Solved: Re: Installing AnyConnect Apex Term on ASA 5525X HA pair

N3t W0rK3r · ‎08-23-2018

Hello,

We just obtained L-S-AC-APX-LIC= SVP Cisco AnyConnect Apex Term Lic PAK for our ASA 5525X HA pair.

I went through the registration process and obtained licenses for each of our two ASA's in the HA pair.

My questions are:

1. Do I need to install this new license on each ASA in the pair or just the license for the primary on the primary?

2. Is the installation of this license service impacting??

3. On the PAK under Entitlement Quantity it says 3000, but in the registration email I received it shows that AnyConnect Premium peers is only at 750 (see below). Why the discrepancy?

Failover : Enabled

Encryption-DES : Enabled

Encryption-3DES-AES : Enabled

Security Contexts : Default

GTP/GPRS : Disabled

AnyConnect Premium Peers : 750

Other VPN Peers : Default

Advanced Endpoint Assessment : Enabled

AnyConnect for Mobile : Enabled

AnyConnect for Cisco VPN Phone : Enabled

Shared AnyConnect Premium License server : Disabled

Shared License : Disabled

UC Phone Proxy Sessions : Default

Total UC Proxy Sessions : Default

AnyConnect Essentials : Disabled

Botnet Traffic Filter : Disabled

Intercompany Media Engine : Disabled

IPS Module : Disabled

Cluster License : Disabled

vCPUs : 0

Thanks in advance.

John

Rahul Govindan · ‎08-23-2018

1) Just on the active unit of the HA pair (ideally your primary). Should get synchronized with Standby

2) No impact AFAIK.

3) 5525-X only can do a maximum of 750 Anyconnect sessions. So the peer count will be limited to that.

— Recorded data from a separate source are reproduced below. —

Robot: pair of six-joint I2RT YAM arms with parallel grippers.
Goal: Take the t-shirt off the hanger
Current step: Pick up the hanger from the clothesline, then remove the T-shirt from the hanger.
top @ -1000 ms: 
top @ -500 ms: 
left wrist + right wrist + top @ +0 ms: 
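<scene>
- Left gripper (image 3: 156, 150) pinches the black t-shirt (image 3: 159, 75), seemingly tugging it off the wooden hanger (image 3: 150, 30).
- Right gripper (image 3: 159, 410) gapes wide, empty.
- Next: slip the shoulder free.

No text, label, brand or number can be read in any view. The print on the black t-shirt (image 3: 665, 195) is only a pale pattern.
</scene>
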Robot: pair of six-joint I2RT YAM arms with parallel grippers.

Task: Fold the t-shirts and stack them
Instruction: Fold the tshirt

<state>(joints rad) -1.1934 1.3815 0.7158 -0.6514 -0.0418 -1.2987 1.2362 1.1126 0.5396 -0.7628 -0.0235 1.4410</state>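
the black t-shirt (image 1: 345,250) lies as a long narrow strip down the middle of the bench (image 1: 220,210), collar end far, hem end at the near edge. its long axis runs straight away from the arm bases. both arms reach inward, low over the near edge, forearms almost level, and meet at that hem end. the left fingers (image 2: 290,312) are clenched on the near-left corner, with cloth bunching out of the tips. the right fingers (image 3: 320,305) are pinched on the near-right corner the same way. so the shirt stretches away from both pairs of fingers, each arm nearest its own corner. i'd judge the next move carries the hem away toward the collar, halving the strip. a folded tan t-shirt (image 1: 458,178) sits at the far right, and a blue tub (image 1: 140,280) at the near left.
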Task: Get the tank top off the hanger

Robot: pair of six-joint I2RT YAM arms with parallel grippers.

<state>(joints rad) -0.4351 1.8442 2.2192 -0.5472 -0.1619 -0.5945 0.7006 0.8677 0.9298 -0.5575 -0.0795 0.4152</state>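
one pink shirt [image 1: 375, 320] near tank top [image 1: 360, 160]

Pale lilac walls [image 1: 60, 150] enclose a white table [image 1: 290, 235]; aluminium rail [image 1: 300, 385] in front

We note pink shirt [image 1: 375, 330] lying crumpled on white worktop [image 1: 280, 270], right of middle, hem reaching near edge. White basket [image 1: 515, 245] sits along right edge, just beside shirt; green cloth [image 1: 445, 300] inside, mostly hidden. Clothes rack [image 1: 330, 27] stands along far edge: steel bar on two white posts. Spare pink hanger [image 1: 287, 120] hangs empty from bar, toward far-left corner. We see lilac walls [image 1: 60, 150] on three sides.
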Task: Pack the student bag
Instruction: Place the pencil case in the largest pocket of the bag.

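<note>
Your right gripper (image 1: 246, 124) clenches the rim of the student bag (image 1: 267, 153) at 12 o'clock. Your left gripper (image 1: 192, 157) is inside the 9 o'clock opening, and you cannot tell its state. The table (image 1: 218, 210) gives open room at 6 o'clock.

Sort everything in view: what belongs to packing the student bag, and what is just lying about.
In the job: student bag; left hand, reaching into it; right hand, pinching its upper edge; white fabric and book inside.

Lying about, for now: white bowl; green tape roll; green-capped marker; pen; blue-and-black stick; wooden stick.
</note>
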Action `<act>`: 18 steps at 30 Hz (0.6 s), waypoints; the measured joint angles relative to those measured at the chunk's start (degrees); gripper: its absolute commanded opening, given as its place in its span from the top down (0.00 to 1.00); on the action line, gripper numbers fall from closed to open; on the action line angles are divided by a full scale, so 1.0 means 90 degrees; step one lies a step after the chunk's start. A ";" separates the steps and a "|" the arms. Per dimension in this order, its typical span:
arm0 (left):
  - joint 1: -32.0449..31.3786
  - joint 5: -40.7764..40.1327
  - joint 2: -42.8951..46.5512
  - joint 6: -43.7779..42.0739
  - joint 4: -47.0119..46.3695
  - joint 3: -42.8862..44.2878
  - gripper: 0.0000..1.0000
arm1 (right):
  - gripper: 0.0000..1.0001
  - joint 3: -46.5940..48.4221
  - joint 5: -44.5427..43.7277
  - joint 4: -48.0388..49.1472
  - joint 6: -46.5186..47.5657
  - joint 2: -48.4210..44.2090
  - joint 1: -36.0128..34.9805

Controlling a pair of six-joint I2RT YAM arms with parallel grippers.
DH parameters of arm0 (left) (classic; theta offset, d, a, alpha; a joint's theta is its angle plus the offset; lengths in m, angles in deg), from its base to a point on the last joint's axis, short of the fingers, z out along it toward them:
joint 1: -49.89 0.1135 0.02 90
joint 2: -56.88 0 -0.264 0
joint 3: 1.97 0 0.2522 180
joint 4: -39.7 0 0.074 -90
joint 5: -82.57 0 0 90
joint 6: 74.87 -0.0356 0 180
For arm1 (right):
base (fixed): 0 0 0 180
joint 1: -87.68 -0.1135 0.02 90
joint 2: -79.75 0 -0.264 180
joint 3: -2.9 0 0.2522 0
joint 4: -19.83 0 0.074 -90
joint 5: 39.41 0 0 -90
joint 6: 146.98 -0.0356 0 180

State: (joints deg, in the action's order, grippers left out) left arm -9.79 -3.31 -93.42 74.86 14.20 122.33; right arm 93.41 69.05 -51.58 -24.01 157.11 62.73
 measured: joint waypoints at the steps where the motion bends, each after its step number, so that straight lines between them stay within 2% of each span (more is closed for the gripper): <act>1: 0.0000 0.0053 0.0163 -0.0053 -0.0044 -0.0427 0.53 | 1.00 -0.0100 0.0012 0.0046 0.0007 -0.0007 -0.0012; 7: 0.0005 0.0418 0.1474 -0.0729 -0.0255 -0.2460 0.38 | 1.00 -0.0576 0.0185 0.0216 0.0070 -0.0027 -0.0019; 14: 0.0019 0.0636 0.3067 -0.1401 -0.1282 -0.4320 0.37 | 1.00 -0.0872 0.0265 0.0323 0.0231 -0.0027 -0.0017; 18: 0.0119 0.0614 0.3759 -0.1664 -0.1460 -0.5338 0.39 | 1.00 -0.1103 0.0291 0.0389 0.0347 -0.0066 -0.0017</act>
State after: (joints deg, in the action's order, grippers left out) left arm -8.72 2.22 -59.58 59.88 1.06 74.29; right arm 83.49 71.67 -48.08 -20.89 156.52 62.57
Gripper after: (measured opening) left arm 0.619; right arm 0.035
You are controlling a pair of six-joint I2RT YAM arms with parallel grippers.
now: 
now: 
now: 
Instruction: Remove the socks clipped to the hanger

View solution in original post

Rahul Govindan · ‎08-23-2018

1) Just on the active unit of the HA pair (ideally your primary). Should get synchronized with Standby

2) No impact AFAIK.

3) 5525-X only can do a maximum of 750 Anyconnect sessions. So the peer count will be limited to that.

N3t W0rK3r · ‎08-23-2018

Thank you Rahul.

I just installed the license on the active-primary and the new features are reflected in the output of "show ver" for both the platform and the cluster. When I ran "failover exec standby show ver" from the primary, the features did NOT show up on the platform but does for the cluster. Is this normal and expected?

Thanks.

John

Rahul Govindan · ‎08-23-2018

This is expected. You have not installed a license on the secondary unit, so it only inherits those features when part of the cluster/HA. Make sure you have the AnyConnect image files manually uploaded to both the primary and secondary units. This is not replicated automatically through failover.

N3t W0rK3r · ‎08-23-2018

Thanks again Rahul.

So is there any harm in installing the secondary's license on the secondary? What happens if the primary totally dies and goes offline such that there no longer is an HA pair?

John

Rahul Govindan · ‎08-23-2018

No harm in adding it to the Secondary. It does not come into play until the Primary is down for more than 30 days. If the Primary goes down, the secondary uses the cluster license for 30 days. After 30 days it reverts back to its locally installed license.

N3t W0rK3r · ‎08-23-2018

Perfect!! Thanks so much for the quick responses Rahul! Have a great day.